══ SOURCE MATERIAL ══
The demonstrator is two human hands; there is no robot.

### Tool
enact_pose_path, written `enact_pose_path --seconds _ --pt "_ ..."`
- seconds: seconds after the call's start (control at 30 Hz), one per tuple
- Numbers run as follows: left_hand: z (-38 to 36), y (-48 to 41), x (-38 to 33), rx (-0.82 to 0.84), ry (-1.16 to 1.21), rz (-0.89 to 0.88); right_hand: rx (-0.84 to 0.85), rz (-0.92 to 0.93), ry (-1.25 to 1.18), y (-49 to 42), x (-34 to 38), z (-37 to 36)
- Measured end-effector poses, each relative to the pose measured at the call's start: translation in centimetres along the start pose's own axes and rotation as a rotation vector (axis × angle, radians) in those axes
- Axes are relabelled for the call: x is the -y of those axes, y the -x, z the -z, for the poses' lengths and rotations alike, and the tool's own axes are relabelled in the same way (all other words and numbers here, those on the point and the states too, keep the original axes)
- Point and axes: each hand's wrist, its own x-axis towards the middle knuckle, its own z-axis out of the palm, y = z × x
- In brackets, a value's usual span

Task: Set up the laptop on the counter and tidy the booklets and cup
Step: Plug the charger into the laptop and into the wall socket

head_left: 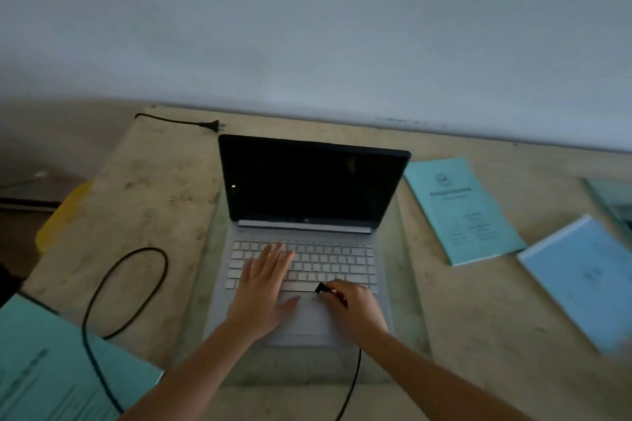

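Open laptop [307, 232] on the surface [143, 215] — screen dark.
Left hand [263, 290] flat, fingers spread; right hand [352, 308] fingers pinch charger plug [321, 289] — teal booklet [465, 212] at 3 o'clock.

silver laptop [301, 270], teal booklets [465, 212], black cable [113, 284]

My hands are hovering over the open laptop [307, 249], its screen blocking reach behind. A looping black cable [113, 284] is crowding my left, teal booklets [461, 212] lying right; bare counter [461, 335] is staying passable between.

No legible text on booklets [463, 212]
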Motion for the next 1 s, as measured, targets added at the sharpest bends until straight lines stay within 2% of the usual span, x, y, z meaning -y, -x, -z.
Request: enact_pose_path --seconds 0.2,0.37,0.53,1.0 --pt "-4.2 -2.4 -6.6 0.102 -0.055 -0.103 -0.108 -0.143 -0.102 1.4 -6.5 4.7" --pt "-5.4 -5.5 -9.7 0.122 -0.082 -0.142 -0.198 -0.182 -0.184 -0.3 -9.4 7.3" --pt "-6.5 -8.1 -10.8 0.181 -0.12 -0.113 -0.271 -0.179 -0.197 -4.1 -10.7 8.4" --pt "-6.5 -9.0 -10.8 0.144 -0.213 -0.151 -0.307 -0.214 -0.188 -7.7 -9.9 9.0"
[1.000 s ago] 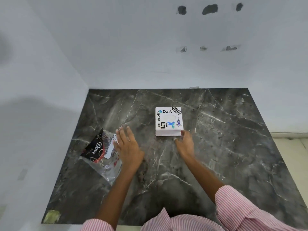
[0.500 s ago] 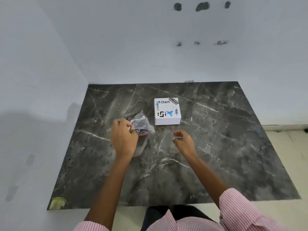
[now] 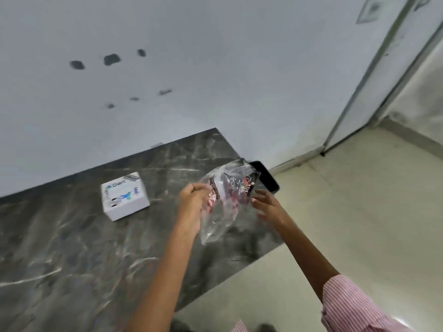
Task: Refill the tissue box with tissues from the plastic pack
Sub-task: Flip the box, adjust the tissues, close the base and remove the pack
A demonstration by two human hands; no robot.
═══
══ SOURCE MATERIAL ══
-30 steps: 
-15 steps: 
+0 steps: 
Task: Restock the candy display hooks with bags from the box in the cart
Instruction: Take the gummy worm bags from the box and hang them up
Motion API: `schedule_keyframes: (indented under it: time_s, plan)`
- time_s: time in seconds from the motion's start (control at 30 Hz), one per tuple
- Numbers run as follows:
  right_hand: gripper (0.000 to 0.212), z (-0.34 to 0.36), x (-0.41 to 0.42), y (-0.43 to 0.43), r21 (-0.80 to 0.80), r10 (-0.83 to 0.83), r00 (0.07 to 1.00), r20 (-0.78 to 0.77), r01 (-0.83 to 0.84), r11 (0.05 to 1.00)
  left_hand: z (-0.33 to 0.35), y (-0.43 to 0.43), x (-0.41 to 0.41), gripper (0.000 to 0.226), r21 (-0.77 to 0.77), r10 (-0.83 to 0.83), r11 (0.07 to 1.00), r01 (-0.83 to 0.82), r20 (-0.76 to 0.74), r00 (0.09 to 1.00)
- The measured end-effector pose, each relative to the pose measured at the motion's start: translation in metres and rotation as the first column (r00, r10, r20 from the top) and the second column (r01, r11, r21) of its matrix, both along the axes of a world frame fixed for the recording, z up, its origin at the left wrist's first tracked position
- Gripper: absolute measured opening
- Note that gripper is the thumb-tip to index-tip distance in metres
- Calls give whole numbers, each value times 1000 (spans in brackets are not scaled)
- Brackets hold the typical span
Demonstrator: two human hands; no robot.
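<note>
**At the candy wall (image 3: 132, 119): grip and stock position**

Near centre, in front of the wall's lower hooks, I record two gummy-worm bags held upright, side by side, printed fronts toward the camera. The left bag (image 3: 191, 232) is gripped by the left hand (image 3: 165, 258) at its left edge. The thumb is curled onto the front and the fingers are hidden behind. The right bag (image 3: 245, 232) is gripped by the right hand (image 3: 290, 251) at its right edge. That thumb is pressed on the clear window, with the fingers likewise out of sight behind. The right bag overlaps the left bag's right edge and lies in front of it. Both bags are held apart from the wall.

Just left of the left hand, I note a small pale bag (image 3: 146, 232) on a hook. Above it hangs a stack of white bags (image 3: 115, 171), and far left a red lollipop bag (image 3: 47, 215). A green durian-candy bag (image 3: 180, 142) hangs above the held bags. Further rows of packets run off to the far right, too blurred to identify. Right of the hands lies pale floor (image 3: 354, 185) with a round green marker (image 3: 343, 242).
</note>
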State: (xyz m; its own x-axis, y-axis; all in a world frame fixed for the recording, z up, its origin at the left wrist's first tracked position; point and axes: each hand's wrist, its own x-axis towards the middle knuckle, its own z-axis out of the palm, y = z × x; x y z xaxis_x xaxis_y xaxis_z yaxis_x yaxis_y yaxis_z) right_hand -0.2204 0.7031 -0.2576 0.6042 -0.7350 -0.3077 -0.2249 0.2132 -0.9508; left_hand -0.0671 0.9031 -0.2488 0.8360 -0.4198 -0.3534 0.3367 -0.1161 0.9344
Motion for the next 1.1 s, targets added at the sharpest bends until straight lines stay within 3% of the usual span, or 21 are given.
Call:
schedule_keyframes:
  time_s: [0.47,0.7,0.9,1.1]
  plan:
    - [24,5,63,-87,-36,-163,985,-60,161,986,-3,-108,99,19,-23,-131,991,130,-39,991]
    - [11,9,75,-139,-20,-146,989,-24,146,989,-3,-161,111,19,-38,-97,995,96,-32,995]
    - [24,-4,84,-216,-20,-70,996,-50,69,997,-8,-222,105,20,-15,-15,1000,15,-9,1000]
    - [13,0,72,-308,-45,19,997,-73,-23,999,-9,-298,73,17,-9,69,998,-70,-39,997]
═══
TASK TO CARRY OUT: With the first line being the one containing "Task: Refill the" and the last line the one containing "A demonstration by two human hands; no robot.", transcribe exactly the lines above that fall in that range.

SOLUTION TO THE EXERCISE:
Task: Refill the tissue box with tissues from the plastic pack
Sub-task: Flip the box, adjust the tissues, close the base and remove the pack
A demonstration by two human hands; no robot.

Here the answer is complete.